--- Task brief ---
Select every line below containing the word "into".
----
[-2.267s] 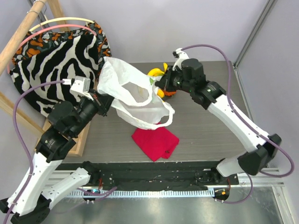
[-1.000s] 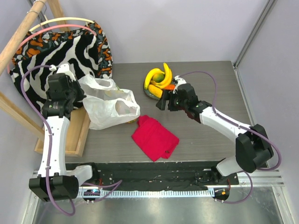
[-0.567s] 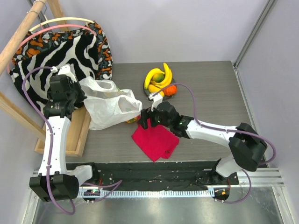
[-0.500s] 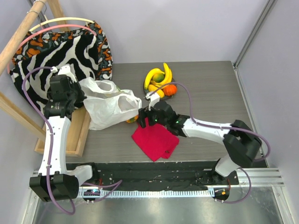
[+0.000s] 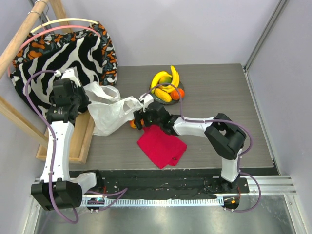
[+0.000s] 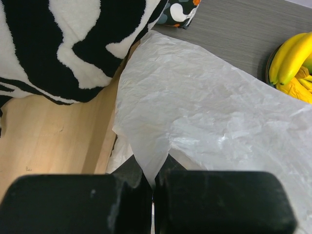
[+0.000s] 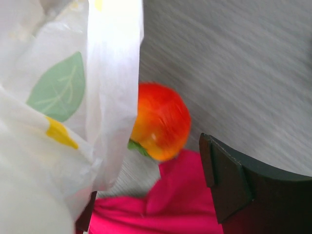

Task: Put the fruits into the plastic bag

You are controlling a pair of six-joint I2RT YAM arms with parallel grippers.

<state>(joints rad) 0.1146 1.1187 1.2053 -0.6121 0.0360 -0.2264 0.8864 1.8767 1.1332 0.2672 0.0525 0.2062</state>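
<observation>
Plastic bag (image 5: 111, 111) lies crumpled on the left part of the table (image 5: 219, 97) – left gripper (image 6: 153, 171) is clamped tight on a fold of its film. Right gripper (image 5: 138, 121) sits low at the bag's mouth, jaws apart and holding nothing. One red-orange fruit (image 7: 161, 126) (blurred in the wrist view) rests just ahead of its fingers, partly behind the bag's film and touching the red cloth (image 5: 163, 146). Bananas (image 5: 165, 83) lie farther back – outside the bag

Grey table (image 5: 219, 102): plastic bag (image 5: 105, 117) left, red-orange fruit (image 7: 161, 127) beside it, red cloth (image 5: 162, 145) nearer front.
</observation>
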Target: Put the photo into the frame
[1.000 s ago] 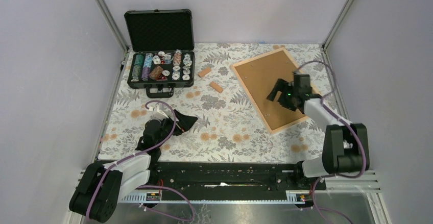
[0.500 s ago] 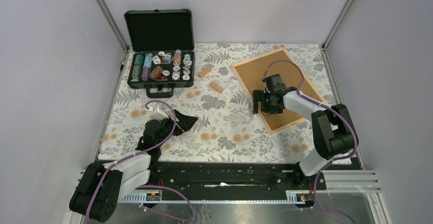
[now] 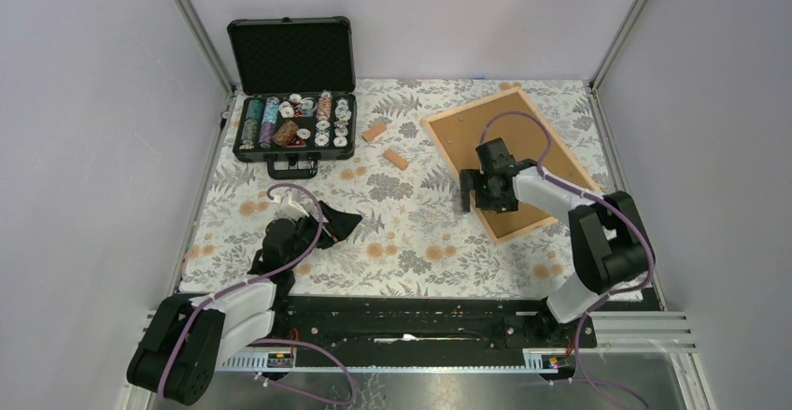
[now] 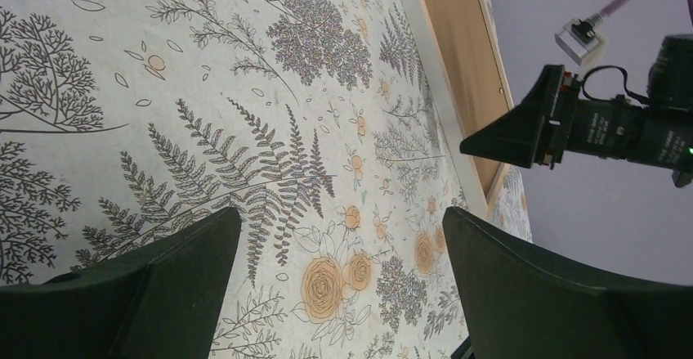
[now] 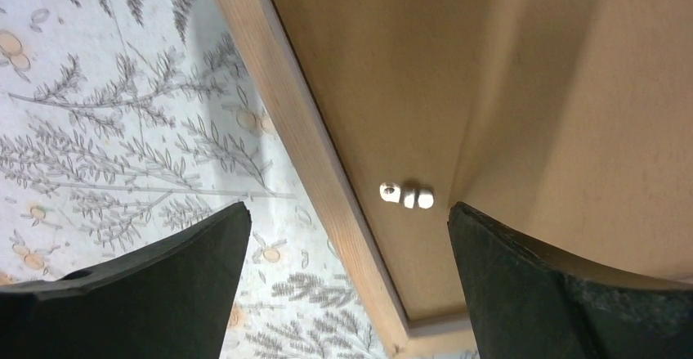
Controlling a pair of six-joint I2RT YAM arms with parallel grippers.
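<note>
The frame (image 3: 472,106) of pale wooden strips lies tilted at the back right of the table, with a plain brown backing board (image 3: 523,134) inside it. The photo is out of view. My right gripper (image 3: 478,197) hangs open over the frame's near-left side. In the right wrist view the right gripper (image 5: 347,220) straddles the wooden strip (image 5: 302,154), one finger over the cloth and one over the board (image 5: 507,65), beside a small white metal tab (image 5: 407,195). My left gripper (image 3: 338,225) rests open and empty low over the cloth; in its own view the left gripper (image 4: 339,228) faces the frame (image 4: 440,89).
An open black case (image 3: 294,120) of poker chips stands at the back left. Two small wooden blocks (image 3: 374,132) (image 3: 395,159) lie between the case and the frame. Grey walls close the table on three sides. The floral cloth (image 3: 411,233) covers the table.
My right arm has swung left, from the frame's right side across the board to its near-left edge. Its jaws have widened slightly. The left arm has not moved.
</note>
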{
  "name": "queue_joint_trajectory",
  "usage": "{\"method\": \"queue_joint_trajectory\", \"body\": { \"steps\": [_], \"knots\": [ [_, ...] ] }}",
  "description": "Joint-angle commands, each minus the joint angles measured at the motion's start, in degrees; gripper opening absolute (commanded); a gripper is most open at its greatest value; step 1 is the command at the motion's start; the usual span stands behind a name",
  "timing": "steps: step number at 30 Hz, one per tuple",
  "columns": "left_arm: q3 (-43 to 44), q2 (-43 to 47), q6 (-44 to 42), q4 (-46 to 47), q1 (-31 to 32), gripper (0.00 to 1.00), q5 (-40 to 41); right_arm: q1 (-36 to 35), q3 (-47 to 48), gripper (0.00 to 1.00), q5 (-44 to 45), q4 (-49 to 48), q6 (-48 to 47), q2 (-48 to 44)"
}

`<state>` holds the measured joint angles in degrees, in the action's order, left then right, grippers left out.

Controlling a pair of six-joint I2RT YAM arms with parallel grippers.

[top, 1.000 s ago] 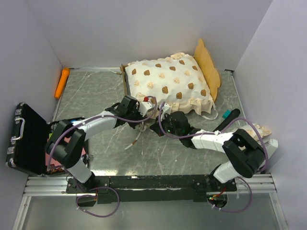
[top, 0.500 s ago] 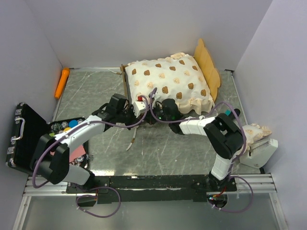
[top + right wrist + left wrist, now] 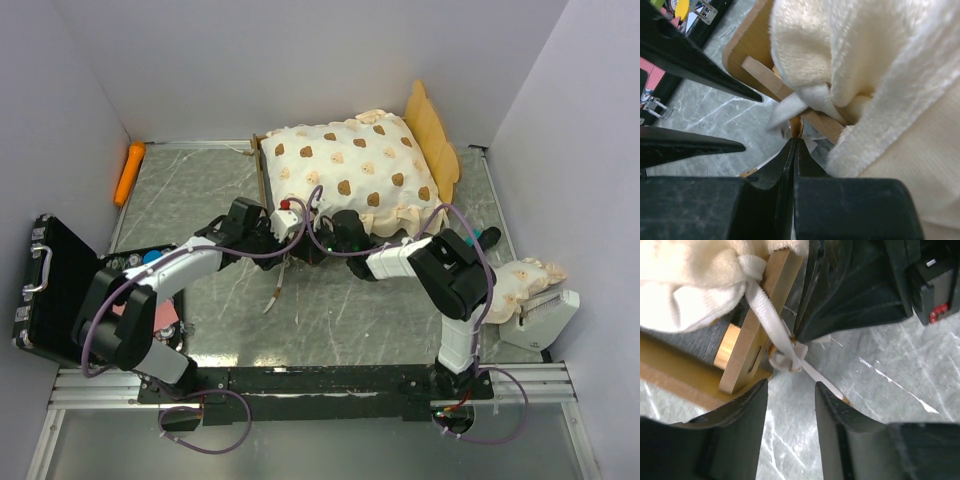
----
--- Output of the exercise ---
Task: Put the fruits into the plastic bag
Target: Put the photo into the frame

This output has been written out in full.